• **Your task**: Please return the listing exactly as it stands, skipping any pictures.

• **Available data**:
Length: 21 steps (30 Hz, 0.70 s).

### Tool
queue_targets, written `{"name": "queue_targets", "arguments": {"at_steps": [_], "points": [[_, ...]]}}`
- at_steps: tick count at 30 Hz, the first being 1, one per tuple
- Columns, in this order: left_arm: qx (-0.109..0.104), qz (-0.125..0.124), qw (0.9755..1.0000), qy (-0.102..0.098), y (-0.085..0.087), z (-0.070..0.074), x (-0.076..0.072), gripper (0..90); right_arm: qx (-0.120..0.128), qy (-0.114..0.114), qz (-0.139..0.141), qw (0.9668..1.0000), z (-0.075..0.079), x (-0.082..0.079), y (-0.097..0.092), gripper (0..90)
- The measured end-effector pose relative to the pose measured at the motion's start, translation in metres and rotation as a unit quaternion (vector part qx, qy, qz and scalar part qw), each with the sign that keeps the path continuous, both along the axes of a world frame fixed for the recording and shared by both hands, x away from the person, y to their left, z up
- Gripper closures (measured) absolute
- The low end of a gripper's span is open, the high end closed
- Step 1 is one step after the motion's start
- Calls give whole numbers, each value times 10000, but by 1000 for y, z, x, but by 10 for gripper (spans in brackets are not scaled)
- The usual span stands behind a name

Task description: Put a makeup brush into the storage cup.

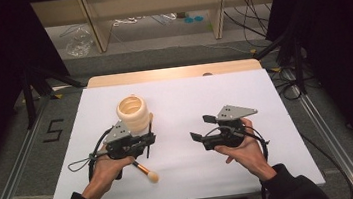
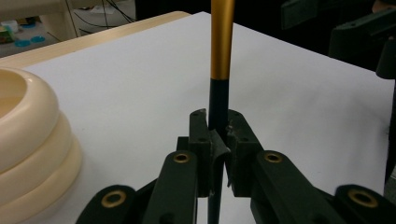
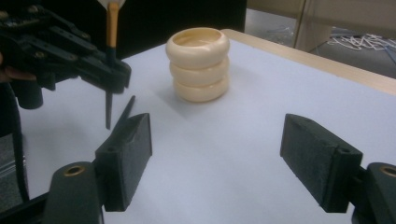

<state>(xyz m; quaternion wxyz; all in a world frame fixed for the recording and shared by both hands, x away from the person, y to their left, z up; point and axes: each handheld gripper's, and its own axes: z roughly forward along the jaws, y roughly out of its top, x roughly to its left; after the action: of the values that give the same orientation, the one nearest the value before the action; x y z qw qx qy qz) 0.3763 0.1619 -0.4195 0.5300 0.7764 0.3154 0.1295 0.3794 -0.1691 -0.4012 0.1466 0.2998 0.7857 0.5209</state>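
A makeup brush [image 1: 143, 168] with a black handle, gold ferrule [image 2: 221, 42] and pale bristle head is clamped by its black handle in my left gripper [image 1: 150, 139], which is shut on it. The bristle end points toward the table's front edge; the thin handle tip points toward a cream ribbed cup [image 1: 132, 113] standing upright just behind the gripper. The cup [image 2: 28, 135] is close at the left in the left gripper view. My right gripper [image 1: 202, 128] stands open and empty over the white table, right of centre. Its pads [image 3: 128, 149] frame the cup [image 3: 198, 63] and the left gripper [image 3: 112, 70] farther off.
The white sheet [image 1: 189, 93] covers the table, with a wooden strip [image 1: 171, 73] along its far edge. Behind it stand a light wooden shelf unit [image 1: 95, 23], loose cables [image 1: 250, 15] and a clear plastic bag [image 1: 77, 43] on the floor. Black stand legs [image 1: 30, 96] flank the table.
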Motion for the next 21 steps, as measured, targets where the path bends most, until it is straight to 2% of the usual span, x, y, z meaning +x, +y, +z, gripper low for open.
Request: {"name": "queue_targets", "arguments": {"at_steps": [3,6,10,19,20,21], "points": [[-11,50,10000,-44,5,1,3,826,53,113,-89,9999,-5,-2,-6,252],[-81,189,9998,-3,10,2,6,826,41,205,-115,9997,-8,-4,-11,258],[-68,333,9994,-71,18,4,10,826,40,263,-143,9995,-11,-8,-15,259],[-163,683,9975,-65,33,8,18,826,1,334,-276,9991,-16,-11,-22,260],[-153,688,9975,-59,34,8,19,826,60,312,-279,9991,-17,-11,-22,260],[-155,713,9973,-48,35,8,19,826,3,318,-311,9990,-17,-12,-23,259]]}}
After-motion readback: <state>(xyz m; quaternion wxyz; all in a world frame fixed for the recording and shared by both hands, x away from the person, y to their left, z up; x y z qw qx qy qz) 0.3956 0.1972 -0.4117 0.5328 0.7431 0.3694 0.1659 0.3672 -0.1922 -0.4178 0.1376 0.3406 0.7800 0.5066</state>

• **Response for this exercise**:
Length: 21 steps (30 Hz, 0.70 s).

### Tool
queue_targets, written `{"name": "queue_targets", "arguments": {"at_steps": [_], "points": [[_, ...]]}}`
- at_steps: tick count at 30 Hz, the first being 1, one per tuple
- Columns, in this order: left_arm: qx (-0.109..0.104), qz (-0.125..0.124), qw (0.9755..1.0000), qy (-0.102..0.098), y (-0.085..0.087), z (-0.070..0.074), x (-0.076..0.072), gripper (0..90); right_arm: qx (-0.120..0.128), qy (-0.114..0.114), qz (-0.139..0.141), qw (0.9668..1.0000), z (-0.075..0.079), x (-0.082..0.079), y (-0.097..0.092), gripper (0..90)
- The measured end-effector pose relative to the pose measured at the motion's start, translation in metres and rotation as a unit quaternion (vector part qx, qy, qz and scalar part qw), each with the sign that keeps the path continuous, both along the axes of a world frame fixed for the recording and shared by both hands, x away from the person, y to their left, z up
- Gripper closures (measured) absolute
- The low end of a gripper's span is open, the high end closed
- Step 1 is one step after the motion's start
- Calls give whole numbers, each value times 10000, but by 1000 for y, z, x, but by 10 for gripper (spans in brackets are not scaled)
- The usual span stands behind a name

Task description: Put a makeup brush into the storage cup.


<state>(xyz m; quaternion wxyz; all in a world frame fixed for the recording and shared by both hands, x away from the person, y to their left, z up; point and axes: each handheld gripper's, and its own axes: z roughly forward along the jaws, y roughly out of its top, x roughly to its left; after the action: of the values that give the same orientation, the one nearest the value before the action; x y z qw qx qy qz) 0.3763 0.1619 -0.4195 0.5300 0.7764 0.3154 0.1295 0.3794 -0.1691 -0.4012 0.1466 0.2998 0.7857 0.5209</state>
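A makeup brush [image 1: 143, 168] with a black handle, gold ferrule [image 2: 221, 42] and pale bristle head is clamped by its black handle in my left gripper [image 1: 150, 139], which is shut on it. The bristle end points toward the table's front edge; the thin handle tip points toward a cream ribbed cup [image 1: 132, 113] standing upright just behind the gripper. The cup [image 2: 28, 135] is close at the left in the left gripper view. My right gripper [image 1: 202, 128] stands open and empty over the white table, right of centre. Its pads [image 3: 128, 149] frame the cup [image 3: 198, 63] and the left gripper [image 3: 112, 70] farther off.
The white sheet [image 1: 189, 93] covers the table, with a wooden strip [image 1: 171, 73] along its far edge. Behind it stand a light wooden shelf unit [image 1: 95, 23], loose cables [image 1: 250, 15] and a clear plastic bag [image 1: 77, 43] on the floor. Black stand legs [image 1: 30, 96] flank the table.
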Motion for the next 21 steps, as measured, targets where the path bends most, until it is straight to 2% of the usual span, x, y, z meaning +x, +y, +z, gripper low for open.
Request: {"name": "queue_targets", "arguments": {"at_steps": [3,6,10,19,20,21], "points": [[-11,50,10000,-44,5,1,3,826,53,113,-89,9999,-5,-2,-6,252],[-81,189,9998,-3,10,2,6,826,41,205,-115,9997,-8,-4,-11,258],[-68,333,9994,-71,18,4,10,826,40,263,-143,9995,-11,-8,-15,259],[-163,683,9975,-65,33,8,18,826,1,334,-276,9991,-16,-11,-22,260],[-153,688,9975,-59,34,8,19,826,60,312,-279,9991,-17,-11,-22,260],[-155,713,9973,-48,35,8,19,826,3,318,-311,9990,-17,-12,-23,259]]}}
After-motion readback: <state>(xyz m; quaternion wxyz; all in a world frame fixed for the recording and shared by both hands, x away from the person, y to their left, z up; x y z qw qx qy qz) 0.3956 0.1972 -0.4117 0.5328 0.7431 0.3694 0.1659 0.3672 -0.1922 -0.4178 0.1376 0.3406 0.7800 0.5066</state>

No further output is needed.